• **INSTRUCTIONS TO FOLLOW**:
From the line with "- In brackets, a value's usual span" through the final line, please write out the listing exactly, including both of those lines.

• **THE DATA**:
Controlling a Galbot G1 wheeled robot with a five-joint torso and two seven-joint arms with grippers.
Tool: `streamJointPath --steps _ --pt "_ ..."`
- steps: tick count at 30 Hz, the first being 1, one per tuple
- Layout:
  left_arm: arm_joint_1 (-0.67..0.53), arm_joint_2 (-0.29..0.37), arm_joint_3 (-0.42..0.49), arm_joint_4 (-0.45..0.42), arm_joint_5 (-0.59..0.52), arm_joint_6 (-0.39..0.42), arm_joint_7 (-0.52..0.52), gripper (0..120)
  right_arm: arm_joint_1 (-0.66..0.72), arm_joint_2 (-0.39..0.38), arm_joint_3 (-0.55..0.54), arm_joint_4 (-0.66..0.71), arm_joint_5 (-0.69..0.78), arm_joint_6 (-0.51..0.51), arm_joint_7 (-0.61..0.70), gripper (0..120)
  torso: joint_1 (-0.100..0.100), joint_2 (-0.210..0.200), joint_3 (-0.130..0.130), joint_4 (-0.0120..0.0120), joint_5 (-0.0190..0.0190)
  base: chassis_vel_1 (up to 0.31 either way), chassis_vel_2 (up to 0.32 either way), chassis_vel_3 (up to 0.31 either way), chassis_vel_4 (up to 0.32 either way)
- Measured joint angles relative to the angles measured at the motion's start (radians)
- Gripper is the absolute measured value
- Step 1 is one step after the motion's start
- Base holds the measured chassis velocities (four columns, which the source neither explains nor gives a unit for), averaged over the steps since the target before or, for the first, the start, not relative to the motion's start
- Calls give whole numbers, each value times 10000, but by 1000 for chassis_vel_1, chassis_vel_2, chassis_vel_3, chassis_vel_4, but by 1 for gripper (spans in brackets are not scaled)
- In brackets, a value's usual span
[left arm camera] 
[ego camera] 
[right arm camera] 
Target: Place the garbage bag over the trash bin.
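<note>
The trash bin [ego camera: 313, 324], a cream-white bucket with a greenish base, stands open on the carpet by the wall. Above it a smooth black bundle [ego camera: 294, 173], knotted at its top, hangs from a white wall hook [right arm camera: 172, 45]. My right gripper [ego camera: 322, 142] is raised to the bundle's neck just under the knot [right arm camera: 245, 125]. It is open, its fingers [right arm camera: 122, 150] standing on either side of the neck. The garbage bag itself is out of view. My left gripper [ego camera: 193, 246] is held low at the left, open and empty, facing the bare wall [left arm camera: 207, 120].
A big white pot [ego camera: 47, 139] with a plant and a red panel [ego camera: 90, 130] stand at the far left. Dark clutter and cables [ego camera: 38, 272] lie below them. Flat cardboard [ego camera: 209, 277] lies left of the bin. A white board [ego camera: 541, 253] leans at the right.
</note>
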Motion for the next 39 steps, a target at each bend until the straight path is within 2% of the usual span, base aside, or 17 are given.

• **WRITTEN REPLY**:
- In brackets, a value's usual span
[left arm camera] 
[ego camera] 
[right arm camera] 
Target: Place the garbage bag over the trash bin.
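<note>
The trash bin [ego camera: 313, 324], a cream-white bucket with a greenish base, stands open on the carpet by the wall. Above it a smooth black bundle [ego camera: 294, 173], knotted at its top, hangs from a white wall hook [right arm camera: 172, 45]. My right gripper [ego camera: 322, 142] is raised to the bundle's neck just under the knot [right arm camera: 245, 125]. It is open, its fingers [right arm camera: 122, 150] standing on either side of the neck. The garbage bag itself is out of view. My left gripper [ego camera: 193, 246] is held low at the left, open and empty, facing the bare wall [left arm camera: 207, 120].
A big white pot [ego camera: 47, 139] with a plant and a red panel [ego camera: 90, 130] stand at the far left. Dark clutter and cables [ego camera: 38, 272] lie below them. Flat cardboard [ego camera: 209, 277] lies left of the bin. A white board [ego camera: 541, 253] leans at the right.
</note>
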Motion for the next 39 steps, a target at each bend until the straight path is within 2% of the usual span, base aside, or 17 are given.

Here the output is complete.